I have implemented all the hints that powertop gives me, and I've had significant improvement in "rescheduling interrupts" by upgrading to kernel 2.6.29.  If I disable HDAPS I attain the target of 95% residency in the CPU state C3.  (Interestingly, I attain the goal easily while on AC -- I wonder if some ACPI thing is causing interrupts while on battery power.)

If you're not running a recent kernel, you might give it a try ...
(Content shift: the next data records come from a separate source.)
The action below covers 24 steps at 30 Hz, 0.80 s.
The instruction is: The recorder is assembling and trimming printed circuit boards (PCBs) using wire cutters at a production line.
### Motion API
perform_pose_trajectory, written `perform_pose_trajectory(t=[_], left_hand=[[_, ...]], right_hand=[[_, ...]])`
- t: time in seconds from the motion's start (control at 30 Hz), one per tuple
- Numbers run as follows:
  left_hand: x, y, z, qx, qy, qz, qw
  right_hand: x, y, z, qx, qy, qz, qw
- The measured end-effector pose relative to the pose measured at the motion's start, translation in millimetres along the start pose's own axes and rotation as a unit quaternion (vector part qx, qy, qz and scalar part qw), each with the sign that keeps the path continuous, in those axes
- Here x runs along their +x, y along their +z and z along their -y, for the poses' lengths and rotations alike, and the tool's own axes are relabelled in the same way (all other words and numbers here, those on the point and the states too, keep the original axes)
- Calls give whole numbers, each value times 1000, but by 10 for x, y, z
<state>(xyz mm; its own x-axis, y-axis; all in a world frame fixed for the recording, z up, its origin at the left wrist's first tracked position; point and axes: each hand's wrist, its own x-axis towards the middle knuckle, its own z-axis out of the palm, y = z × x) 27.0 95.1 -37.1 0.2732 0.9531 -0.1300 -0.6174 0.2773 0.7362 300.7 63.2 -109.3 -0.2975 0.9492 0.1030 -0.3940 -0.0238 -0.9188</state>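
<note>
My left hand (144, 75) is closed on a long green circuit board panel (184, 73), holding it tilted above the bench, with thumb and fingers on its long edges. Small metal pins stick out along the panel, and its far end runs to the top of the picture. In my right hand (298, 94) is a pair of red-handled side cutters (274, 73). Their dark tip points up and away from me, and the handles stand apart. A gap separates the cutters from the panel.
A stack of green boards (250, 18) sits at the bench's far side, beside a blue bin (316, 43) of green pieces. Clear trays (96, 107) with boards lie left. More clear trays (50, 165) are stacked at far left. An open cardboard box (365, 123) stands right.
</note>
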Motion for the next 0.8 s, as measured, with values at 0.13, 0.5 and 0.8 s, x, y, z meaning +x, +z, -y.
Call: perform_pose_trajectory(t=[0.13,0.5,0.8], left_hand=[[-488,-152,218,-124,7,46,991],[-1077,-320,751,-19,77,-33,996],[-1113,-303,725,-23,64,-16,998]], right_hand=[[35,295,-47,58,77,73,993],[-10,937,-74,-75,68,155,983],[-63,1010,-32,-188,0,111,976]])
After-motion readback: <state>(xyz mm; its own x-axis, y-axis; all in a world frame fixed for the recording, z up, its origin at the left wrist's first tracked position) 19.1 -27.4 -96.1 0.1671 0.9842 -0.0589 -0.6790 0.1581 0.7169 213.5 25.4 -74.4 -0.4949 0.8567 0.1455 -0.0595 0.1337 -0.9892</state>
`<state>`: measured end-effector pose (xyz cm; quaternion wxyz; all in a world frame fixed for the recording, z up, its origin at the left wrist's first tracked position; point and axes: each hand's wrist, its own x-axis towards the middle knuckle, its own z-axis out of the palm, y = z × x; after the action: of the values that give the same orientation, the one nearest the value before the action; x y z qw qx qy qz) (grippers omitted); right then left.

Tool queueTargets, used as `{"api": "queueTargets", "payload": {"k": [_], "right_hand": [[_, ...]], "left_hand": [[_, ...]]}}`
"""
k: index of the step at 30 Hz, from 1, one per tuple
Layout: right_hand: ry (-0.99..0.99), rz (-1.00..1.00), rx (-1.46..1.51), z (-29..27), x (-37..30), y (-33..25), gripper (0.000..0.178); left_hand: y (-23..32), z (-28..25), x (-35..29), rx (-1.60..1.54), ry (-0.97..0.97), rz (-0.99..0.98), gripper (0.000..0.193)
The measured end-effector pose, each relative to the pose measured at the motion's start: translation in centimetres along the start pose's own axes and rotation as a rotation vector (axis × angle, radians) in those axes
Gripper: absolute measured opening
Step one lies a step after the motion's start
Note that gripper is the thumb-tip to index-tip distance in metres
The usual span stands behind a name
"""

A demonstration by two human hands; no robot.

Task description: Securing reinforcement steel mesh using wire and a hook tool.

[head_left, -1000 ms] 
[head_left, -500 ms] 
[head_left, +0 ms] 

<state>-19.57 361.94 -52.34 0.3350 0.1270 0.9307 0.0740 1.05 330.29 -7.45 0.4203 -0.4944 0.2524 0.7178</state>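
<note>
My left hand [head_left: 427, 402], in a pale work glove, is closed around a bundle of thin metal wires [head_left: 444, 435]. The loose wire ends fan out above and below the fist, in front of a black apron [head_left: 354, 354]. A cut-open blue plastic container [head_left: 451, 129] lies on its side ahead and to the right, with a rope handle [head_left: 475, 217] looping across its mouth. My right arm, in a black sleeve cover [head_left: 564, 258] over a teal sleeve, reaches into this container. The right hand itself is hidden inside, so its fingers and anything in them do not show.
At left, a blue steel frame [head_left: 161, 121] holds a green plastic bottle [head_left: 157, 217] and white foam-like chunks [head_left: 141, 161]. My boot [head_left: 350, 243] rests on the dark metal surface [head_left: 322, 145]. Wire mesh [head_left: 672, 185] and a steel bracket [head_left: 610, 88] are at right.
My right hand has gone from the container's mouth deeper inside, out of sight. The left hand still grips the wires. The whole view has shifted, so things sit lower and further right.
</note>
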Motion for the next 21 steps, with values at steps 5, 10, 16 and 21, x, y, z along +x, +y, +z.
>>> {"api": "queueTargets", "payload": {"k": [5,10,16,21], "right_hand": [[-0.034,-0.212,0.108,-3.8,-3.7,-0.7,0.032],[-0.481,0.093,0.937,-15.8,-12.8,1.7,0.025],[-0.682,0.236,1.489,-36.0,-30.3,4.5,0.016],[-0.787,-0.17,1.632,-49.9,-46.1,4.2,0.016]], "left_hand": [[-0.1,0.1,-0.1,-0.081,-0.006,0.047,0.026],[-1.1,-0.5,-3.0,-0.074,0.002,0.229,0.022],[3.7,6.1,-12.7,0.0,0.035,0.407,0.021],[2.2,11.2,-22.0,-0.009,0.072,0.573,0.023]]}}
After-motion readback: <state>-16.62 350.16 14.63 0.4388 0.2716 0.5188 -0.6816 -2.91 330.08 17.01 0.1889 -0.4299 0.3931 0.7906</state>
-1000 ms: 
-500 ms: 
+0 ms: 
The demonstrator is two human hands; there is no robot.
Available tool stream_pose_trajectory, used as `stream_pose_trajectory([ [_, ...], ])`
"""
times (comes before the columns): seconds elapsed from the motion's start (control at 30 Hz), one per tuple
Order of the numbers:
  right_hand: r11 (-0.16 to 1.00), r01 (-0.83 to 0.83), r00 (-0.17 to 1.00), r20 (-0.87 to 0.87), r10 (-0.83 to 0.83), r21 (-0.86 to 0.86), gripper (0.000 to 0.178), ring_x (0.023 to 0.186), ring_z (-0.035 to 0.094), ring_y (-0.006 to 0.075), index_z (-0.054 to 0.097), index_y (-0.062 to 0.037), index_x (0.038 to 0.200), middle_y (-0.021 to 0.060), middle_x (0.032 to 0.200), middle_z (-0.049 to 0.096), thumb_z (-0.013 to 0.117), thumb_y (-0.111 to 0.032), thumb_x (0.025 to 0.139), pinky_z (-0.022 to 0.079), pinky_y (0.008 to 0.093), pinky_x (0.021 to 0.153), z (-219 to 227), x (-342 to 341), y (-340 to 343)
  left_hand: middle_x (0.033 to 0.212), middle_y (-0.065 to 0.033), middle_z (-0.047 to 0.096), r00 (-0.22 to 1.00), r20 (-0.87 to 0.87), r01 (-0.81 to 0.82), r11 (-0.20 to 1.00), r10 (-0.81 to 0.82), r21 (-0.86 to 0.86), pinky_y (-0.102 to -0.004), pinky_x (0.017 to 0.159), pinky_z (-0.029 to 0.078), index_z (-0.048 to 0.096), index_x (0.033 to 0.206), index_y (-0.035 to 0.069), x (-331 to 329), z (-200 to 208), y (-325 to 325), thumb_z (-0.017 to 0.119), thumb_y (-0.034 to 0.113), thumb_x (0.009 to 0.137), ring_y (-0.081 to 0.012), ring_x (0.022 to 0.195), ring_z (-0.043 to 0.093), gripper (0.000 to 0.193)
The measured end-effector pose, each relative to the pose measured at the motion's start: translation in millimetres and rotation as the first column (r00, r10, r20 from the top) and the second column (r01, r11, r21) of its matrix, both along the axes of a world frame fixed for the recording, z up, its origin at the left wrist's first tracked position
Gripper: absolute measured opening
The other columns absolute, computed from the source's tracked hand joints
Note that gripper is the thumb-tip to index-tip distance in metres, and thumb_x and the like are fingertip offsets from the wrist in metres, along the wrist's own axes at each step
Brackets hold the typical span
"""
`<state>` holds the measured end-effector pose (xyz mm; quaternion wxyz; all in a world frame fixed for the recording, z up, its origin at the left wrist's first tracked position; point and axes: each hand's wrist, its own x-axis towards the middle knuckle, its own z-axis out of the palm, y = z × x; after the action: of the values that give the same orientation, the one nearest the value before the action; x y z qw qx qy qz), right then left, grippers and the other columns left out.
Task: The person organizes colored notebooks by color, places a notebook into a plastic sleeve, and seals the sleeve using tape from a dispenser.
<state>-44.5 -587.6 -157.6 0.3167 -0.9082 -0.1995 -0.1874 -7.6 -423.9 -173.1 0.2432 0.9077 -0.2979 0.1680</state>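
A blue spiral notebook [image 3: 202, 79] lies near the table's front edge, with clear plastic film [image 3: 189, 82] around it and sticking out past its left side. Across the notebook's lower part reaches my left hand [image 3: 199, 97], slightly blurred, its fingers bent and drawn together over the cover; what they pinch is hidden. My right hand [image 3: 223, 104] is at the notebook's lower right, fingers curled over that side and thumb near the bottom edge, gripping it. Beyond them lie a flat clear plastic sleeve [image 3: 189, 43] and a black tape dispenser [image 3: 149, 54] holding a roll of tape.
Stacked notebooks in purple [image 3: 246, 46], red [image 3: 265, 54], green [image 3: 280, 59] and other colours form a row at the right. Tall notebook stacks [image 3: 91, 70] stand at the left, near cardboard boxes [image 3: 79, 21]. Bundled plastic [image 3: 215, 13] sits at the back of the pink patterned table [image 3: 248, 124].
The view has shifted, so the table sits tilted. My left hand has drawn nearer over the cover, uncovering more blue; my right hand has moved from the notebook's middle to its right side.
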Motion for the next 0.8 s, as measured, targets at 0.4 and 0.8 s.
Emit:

Also, I don't understand your dmesg output entirely -- HPET is detected, but I wonder if it's actually being used ...

----------

## theotherjoe

Hypnos,

here is how to find out about your current clocksource

# cat /sys/devices/system/clocksource/clocksource0/current_clocksource

and via

# cat /sys/devices/system/clocksource/clocksource0/available_clocksource

have a look at the different possible clocks to employ

----------

## manuels

Hi,

 *Hypnos wrote:*   

> [...]If you're not running a recent kernel, you might give it a try ...

 

I'm using suspend to ram/disk with tuxonice-sources and I just see that there is a new 2.6.29 version.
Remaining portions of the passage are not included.